Bogdan Ionut Cirstea comments on Quick takes on “AI is easy to control”

Bogdan Ionut Cirstea 3 Dec 2023 11:19 UTC
5 points
9
How about an argument in the shape of:
1. we’ll get good evidence of human-like alignment-relevant concepts/values well-represented internally (e.g. Scaling laws for language encoding models in fMRI, A shared linguistic space for transmitting our thoughts from brain to brain in natural conversations); in addition to all the cumulating behavioral evidence
2. we’ll have good reasons to believe alternate (deceptive) strategies are unlikely / relevant concepts for deceptive alignment are less accessible: e.g. through evals vs. situational awareness, through conceptual arguments around speed priors and not enough expressivity without CoT + avoiding steganography + robust oversight over intermediate text, by unlearning/erasing/making less accessible (e.g. by probing) concepts relevant for deceptive alignment, etc.
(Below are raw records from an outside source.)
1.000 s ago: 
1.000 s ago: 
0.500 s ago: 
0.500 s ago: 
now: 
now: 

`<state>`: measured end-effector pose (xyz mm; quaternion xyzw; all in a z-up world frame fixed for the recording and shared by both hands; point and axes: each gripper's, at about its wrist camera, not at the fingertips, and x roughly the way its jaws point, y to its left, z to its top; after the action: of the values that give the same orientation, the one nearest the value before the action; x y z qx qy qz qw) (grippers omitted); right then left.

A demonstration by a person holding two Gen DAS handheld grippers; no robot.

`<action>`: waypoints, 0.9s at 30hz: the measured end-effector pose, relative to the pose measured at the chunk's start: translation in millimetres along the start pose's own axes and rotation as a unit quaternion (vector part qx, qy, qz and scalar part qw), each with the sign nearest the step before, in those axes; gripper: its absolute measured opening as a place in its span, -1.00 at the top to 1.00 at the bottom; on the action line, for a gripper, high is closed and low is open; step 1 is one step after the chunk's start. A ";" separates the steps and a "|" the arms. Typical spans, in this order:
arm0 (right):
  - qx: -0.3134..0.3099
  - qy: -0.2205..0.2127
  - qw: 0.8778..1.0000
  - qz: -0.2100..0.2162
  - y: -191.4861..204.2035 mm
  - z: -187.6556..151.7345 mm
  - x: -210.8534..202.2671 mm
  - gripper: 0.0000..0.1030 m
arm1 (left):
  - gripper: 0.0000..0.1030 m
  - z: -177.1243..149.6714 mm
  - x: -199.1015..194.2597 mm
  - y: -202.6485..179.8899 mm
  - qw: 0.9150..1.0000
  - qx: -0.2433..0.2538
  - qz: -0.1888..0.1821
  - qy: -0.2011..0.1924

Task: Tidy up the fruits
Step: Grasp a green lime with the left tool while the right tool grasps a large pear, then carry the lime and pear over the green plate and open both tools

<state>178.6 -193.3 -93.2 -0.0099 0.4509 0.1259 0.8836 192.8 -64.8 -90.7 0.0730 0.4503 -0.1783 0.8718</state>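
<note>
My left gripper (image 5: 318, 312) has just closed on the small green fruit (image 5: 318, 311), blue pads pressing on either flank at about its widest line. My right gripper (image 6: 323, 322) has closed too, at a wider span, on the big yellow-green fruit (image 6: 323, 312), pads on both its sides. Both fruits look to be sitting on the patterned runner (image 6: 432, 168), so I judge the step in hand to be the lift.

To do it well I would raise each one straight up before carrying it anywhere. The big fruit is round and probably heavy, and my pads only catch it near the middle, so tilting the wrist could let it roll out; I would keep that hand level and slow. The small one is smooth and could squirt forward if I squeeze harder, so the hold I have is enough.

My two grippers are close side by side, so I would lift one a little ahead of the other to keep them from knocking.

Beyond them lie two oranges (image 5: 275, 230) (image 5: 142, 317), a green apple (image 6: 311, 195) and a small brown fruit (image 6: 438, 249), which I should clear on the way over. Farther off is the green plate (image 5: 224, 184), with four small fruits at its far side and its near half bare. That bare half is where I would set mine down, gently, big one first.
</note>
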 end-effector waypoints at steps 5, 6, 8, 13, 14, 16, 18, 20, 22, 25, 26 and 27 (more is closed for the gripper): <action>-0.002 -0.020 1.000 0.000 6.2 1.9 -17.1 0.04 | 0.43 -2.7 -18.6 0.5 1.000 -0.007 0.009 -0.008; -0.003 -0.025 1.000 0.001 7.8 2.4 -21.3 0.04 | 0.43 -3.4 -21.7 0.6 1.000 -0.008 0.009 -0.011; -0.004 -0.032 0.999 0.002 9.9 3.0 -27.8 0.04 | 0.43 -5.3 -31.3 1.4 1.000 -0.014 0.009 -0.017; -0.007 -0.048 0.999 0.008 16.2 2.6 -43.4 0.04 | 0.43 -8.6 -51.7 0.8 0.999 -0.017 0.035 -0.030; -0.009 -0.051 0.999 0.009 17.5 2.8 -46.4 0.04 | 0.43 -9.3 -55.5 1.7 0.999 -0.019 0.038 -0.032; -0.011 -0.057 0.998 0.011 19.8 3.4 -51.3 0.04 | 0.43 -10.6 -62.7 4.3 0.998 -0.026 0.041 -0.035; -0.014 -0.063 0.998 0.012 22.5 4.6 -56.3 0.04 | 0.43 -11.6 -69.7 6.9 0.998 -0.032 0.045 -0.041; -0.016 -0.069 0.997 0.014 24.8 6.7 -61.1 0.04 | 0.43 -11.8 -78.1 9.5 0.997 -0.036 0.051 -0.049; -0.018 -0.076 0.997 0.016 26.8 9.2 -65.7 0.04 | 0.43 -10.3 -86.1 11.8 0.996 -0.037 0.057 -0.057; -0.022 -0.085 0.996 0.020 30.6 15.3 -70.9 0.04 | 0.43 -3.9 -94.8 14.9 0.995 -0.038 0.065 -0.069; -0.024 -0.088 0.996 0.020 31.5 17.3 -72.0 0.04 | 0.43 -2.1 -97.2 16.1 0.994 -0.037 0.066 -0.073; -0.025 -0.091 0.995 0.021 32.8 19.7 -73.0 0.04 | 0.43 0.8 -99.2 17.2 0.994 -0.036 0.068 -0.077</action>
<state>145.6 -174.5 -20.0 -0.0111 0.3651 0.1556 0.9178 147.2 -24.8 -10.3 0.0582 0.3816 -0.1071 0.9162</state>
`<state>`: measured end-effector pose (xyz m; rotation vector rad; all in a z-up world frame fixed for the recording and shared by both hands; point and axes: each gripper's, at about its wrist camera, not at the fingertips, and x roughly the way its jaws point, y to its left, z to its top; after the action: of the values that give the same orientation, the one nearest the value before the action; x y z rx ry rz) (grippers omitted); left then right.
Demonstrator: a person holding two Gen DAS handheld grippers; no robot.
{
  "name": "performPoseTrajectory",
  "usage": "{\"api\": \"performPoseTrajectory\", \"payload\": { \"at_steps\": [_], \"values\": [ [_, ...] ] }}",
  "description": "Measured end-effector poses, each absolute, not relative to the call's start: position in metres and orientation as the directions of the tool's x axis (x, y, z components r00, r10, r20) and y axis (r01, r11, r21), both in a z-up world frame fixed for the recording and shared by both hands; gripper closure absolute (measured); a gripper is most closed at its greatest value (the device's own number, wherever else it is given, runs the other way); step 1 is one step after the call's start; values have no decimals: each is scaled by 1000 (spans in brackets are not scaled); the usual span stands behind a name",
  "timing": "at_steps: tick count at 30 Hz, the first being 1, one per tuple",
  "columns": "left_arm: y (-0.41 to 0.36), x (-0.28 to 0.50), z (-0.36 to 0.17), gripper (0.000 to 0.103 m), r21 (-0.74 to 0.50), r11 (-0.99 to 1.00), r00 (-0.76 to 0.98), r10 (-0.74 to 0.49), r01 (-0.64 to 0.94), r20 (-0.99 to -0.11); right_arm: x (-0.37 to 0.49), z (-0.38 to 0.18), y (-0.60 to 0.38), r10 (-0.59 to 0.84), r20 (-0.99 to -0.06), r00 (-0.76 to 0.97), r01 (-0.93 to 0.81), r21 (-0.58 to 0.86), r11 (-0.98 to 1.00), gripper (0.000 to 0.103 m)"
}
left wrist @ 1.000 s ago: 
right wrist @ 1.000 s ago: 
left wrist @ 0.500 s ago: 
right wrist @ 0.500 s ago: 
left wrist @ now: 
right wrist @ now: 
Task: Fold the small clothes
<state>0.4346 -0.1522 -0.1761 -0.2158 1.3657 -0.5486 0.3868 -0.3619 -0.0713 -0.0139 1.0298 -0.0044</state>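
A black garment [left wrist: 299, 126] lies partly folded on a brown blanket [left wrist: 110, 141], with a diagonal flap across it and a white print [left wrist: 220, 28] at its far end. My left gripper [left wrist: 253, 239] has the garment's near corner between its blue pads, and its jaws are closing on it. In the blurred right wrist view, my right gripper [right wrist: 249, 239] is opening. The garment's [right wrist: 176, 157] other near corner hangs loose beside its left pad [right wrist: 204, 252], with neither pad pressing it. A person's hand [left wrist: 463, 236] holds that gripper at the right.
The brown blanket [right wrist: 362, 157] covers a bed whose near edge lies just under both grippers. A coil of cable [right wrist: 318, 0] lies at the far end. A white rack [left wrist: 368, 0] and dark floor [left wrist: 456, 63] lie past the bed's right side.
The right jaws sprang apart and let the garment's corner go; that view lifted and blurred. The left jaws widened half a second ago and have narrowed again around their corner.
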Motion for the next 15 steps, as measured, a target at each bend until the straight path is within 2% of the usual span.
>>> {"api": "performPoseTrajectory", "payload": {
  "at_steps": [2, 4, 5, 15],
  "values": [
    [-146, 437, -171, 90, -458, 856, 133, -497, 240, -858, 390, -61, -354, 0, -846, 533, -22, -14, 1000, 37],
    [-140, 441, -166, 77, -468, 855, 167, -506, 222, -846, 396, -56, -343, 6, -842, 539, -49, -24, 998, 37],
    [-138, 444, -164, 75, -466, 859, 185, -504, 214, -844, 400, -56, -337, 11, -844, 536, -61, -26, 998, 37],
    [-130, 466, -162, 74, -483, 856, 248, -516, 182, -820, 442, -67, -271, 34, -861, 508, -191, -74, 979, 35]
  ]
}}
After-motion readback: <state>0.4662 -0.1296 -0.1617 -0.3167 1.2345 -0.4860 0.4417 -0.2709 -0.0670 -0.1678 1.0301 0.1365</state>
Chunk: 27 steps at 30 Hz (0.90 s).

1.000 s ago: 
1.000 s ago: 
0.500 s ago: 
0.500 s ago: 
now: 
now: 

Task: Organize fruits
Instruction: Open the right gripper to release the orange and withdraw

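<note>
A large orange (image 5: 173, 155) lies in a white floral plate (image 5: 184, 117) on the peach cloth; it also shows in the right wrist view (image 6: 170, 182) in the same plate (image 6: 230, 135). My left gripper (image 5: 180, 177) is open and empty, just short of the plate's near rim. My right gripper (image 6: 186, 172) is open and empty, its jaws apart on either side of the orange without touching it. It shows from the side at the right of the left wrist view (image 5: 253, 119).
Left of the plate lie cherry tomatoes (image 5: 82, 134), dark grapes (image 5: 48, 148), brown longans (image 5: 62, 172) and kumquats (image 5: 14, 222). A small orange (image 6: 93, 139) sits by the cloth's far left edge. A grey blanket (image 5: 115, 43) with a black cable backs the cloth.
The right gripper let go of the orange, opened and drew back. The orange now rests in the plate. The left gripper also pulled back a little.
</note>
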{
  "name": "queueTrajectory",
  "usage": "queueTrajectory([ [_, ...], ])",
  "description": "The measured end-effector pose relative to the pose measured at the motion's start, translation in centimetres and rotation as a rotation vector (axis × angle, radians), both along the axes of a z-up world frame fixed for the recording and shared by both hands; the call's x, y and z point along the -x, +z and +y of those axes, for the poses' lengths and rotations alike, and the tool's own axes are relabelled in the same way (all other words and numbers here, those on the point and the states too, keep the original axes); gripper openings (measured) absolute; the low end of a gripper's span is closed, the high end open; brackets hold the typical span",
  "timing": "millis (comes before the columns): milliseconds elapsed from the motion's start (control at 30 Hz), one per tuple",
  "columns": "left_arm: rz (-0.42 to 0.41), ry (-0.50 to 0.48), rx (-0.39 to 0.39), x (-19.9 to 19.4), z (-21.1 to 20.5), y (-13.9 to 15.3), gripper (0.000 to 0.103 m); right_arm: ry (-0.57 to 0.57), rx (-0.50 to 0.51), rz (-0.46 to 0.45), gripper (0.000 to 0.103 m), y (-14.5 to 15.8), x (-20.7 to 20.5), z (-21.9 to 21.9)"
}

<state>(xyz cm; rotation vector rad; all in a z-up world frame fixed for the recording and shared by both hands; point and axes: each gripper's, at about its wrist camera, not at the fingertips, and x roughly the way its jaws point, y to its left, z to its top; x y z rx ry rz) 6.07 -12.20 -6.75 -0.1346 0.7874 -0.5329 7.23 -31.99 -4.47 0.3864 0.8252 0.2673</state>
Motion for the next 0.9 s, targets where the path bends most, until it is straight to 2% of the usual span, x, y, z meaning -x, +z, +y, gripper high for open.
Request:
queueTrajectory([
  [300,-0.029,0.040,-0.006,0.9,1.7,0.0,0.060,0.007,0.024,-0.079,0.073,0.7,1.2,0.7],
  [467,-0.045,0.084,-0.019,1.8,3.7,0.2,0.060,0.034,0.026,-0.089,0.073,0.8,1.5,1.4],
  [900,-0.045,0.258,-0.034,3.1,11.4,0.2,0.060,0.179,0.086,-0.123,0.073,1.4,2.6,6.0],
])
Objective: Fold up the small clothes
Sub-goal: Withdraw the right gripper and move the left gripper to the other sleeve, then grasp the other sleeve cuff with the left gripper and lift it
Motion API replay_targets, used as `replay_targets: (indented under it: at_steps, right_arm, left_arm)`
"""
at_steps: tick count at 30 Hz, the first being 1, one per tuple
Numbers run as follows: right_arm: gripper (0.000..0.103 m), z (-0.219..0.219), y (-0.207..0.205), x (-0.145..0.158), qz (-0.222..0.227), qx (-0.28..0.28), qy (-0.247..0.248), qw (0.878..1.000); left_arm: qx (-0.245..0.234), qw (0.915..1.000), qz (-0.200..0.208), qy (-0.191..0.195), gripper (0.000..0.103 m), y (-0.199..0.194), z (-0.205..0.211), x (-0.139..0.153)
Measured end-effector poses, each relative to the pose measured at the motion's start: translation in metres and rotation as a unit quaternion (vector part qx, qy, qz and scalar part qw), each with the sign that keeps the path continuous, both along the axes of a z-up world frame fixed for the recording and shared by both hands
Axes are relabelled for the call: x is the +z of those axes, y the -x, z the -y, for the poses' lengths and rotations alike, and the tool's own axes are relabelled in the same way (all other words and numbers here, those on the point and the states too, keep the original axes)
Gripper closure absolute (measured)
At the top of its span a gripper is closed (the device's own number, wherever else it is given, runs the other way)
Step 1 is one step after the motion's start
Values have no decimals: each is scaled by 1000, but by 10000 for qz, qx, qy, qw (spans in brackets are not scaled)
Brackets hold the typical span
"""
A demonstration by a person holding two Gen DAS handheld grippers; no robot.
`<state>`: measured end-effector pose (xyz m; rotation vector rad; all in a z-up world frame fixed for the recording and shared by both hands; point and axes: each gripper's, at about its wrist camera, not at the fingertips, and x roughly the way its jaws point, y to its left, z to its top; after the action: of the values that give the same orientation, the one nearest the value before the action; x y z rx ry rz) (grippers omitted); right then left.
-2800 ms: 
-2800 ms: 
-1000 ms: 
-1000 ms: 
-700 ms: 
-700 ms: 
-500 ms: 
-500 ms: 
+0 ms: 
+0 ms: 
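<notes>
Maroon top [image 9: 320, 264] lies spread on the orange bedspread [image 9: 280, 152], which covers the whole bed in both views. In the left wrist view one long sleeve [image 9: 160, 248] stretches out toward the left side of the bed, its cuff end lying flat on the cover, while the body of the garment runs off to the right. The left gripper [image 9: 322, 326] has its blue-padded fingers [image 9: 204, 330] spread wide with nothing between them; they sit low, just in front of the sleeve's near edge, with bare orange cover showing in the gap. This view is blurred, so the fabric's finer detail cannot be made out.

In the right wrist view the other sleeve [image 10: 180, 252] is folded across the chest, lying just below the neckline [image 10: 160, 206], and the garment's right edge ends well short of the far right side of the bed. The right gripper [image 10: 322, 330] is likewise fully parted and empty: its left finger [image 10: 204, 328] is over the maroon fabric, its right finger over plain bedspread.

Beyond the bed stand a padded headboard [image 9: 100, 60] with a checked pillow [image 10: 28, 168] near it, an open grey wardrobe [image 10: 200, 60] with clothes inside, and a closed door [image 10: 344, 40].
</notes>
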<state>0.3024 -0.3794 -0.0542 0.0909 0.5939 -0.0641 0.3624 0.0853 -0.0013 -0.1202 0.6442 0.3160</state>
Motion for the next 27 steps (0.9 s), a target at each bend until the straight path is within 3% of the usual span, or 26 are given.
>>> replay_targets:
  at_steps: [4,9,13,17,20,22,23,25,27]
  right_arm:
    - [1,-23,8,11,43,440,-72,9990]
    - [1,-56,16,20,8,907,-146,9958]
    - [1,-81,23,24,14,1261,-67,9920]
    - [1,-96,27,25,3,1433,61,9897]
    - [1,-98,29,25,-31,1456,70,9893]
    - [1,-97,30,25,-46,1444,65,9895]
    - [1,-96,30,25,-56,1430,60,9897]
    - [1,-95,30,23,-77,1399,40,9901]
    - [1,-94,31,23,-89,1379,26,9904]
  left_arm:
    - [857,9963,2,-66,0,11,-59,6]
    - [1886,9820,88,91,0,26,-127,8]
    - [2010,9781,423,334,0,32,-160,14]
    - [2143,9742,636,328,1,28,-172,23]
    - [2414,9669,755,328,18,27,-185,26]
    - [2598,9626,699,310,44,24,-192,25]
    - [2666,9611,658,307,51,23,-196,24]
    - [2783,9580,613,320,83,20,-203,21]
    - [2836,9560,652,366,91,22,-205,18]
3. we have some evidence for priors in favor of fine-tuning favoring strategies which make use of more accessible concepts, e.g. Predicting Inductive Biases of Pre-Trained Models, Reinforcement Learning Fine-tuning of Language Models is Biased Towards More Extractable Features.
What links here?
- Bogdan Ionut Cirstea's comment on Deep Forgetting & Unlearning for Safely-Scoped LLMs by scasper (6 Dec 2023 1:21 UTC; 3 points)
- DanielFilan 3 Dec 2023 21:28 UTC
  3 points
  0
  Parent
  For 1 it would depend on how alignment-relevant the concepts and values are. Also I wouldn’t think of the papers you linked as much evidence here.
  
  For 2, that would for sure do it, but it doesn’t feel like much of a reduction.
  
  3 sounds like it’s maybe definitionally true? At the very least, I don’t doubt it much.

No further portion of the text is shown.